(Beginning of Information provided)

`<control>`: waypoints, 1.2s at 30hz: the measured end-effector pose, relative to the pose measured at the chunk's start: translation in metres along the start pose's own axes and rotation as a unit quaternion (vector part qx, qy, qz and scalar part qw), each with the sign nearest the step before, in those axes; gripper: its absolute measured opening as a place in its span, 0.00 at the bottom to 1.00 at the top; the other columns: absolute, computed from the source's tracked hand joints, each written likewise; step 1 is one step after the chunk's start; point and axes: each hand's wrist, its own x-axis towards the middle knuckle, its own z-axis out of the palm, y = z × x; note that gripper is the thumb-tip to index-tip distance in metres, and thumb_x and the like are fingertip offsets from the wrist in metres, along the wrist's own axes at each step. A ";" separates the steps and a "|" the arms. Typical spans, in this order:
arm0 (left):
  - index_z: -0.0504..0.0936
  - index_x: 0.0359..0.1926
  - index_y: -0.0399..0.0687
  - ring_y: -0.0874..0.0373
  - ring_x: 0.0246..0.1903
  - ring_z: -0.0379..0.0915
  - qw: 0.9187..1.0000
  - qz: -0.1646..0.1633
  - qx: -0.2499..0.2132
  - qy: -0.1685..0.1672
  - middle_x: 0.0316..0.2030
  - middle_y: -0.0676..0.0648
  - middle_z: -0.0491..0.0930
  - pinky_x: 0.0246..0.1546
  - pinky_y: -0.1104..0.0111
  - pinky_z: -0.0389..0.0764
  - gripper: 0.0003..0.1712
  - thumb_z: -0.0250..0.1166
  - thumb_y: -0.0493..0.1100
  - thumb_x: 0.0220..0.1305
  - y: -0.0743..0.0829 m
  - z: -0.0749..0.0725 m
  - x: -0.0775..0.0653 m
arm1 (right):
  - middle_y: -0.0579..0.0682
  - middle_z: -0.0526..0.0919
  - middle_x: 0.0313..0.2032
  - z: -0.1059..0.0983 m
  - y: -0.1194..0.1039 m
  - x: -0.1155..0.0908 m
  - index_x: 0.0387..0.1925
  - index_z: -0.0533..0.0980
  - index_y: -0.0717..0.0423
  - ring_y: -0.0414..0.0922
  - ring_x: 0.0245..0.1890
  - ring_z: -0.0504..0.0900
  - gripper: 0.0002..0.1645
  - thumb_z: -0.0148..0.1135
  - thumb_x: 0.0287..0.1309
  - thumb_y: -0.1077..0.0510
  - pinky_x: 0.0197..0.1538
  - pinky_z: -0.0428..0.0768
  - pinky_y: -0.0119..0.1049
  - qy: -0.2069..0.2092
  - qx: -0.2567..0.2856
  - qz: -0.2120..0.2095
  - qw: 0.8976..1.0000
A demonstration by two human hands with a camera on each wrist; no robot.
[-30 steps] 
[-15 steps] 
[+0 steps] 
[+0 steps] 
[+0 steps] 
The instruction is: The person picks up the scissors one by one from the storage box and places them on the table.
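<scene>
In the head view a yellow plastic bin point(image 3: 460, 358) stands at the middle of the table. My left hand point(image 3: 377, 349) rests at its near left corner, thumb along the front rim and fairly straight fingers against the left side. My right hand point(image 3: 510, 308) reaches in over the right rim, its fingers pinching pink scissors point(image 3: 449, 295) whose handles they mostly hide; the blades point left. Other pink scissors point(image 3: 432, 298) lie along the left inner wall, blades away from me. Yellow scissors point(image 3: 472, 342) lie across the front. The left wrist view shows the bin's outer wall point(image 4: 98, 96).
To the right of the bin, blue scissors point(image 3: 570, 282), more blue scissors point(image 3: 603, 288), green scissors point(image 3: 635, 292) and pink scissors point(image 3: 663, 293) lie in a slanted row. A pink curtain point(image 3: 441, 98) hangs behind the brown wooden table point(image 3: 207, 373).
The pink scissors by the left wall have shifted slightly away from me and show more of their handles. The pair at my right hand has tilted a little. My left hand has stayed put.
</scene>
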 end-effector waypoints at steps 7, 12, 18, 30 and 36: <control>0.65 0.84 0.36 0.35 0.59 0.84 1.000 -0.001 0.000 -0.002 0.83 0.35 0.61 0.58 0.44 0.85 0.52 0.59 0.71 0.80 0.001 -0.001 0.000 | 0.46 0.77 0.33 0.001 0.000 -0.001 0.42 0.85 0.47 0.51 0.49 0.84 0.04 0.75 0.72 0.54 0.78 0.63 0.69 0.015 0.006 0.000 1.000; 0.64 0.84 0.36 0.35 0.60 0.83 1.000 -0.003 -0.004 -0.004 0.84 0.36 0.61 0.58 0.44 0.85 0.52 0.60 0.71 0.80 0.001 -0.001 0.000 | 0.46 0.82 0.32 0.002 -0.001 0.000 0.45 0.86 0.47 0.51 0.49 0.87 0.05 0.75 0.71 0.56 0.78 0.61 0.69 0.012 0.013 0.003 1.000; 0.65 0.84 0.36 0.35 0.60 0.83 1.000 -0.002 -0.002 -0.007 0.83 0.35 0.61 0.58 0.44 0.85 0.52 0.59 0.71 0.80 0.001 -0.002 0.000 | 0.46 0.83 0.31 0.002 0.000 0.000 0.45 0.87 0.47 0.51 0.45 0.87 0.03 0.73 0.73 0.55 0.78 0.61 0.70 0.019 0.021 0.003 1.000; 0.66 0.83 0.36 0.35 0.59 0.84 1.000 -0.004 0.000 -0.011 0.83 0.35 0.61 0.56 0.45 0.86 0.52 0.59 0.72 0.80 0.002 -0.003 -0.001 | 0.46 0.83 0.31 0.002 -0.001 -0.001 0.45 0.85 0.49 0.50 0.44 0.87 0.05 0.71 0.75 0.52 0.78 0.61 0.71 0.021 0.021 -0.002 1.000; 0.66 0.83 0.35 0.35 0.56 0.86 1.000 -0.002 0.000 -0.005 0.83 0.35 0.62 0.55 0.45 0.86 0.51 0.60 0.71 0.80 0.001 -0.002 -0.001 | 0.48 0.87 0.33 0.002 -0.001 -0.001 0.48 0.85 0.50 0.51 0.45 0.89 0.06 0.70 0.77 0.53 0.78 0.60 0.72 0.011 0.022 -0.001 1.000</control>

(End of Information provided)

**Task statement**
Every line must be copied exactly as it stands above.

**Written solution**
`<control>`: waypoints, 1.2s at 30hz: the measured end-effector pose, relative to the pose measured at the chunk's start: translation in metres along the start pose's own axes and rotation as a unit quaternion (vector part qx, qy, qz and scalar part qw), each with the sign nearest the step before, in those axes; gripper: its absolute measured opening as a place in its span, 0.00 at the bottom to 1.00 at the top; the other columns: absolute, computed from the source's tracked hand joints, each written likewise; step 1 is one step after the chunk's start; point and axes: each hand's wrist, its own x-axis towards the middle knuckle, its own z-axis out of the palm, y = z × x; note that gripper is the thumb-tip to index-tip distance in metres, and thumb_x and the like are fingertip offsets from the wrist in metres, along the wrist's own axes at each step. A ";" separates the steps and a "|" the arms. Typical spans, in this order:
arm0 (left):
  - index_z: -0.0504..0.0936
  - index_x: 0.0359..0.1926
  - index_y: -0.0399..0.0687
  - ring_y: -0.0874..0.0373
  - ring_x: 0.0246..0.1903
  - ring_z: -0.0379..0.0915
  - qw: 0.9187..1.0000
  - qz: -0.1646..0.1633
  - qx: -0.2499..0.2132
  - qy: -0.1685..0.1672
  - middle_x: 0.0316..0.2030
  - middle_y: -0.0676..0.0648
  - middle_z: -0.0491..0.0930
  - pinky_x: 0.0246..0.1546
  - pinky_y: -0.1104..0.0111
  - pinky_z: -0.0389..0.0764
  - gripper: 0.0003..0.1712
  - thumb_z: -0.0250..0.1166
  - thumb_y: -0.0493..0.1100
  - thumb_x: 0.0220..0.1305
  - y: -0.0743..0.0829 m
  - z: -0.0749..0.0725 m
  - x: -0.0775..0.0653 m
arm1 (right):
  - middle_y: -0.0579..0.0682
  - middle_z: -0.0526..0.0919
  - middle_x: 0.0313..0.2032
  - z: -0.1059..0.0983 m
  - y: -0.1194..0.1039 m
  - x: -0.1155..0.0908 m
  - index_x: 0.0387..0.1925
  - index_z: -0.0533..0.0980
  - index_y: -0.0717..0.0423
  - ring_y: -0.0414..0.0922
  - ring_x: 0.0245..0.1890
  - ring_z: -0.0504..0.0900
  - gripper: 0.0002..0.1645
  - thumb_z: -0.0148..0.1135
  - thumb_x: 0.0287..0.1309
  - thumb_y: -0.1077..0.0510
  - pinky_x: 0.0197..0.1538
  - pinky_z: -0.0428..0.0768
  - pinky_y: -0.0119..0.1049
  - qy: -0.2069..0.2092
  - qx: -0.2567..0.2856
  - qz: -0.2120..0.2095
  - qw: 0.8976..1.0000
A demonstration by two human hands with a camera on each wrist; no robot.
[-30 steps] 
[-15 steps] 
[+0 steps] 
[+0 steps] 
[+0 steps] 
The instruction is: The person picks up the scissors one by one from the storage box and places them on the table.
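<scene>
In the head view a yellow plastic bin point(image 3: 460, 358) stands at the middle of the table. My left hand point(image 3: 377, 349) rests at its near left corner, thumb along the front rim and fairly straight fingers against the left side. My right hand point(image 3: 510, 308) reaches in over the right rim, its fingers pinching pink scissors point(image 3: 449, 295) whose handles they mostly hide; the blades point left. Other pink scissors point(image 3: 432, 298) lie along the left inner wall, blades away from me. Yellow scissors point(image 3: 472, 342) lie across the front. The left wrist view shows the bin's outer wall point(image 4: 98, 96).
To the right of the bin, blue scissors point(image 3: 570, 282), more blue scissors point(image 3: 603, 288), green scissors point(image 3: 635, 292) and pink scissors point(image 3: 663, 293) lie in a slanted row. A pink curtain point(image 3: 441, 98) hangs behind the brown wooden table point(image 3: 207, 373).
The pink scissors by the left wall have shifted slightly away from me and show more of their handles. The pair at my right hand has tilted a little. My left hand has stayed put.
</scene>
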 end-effector waypoints at steps 7, 12, 18, 30 and 36: <control>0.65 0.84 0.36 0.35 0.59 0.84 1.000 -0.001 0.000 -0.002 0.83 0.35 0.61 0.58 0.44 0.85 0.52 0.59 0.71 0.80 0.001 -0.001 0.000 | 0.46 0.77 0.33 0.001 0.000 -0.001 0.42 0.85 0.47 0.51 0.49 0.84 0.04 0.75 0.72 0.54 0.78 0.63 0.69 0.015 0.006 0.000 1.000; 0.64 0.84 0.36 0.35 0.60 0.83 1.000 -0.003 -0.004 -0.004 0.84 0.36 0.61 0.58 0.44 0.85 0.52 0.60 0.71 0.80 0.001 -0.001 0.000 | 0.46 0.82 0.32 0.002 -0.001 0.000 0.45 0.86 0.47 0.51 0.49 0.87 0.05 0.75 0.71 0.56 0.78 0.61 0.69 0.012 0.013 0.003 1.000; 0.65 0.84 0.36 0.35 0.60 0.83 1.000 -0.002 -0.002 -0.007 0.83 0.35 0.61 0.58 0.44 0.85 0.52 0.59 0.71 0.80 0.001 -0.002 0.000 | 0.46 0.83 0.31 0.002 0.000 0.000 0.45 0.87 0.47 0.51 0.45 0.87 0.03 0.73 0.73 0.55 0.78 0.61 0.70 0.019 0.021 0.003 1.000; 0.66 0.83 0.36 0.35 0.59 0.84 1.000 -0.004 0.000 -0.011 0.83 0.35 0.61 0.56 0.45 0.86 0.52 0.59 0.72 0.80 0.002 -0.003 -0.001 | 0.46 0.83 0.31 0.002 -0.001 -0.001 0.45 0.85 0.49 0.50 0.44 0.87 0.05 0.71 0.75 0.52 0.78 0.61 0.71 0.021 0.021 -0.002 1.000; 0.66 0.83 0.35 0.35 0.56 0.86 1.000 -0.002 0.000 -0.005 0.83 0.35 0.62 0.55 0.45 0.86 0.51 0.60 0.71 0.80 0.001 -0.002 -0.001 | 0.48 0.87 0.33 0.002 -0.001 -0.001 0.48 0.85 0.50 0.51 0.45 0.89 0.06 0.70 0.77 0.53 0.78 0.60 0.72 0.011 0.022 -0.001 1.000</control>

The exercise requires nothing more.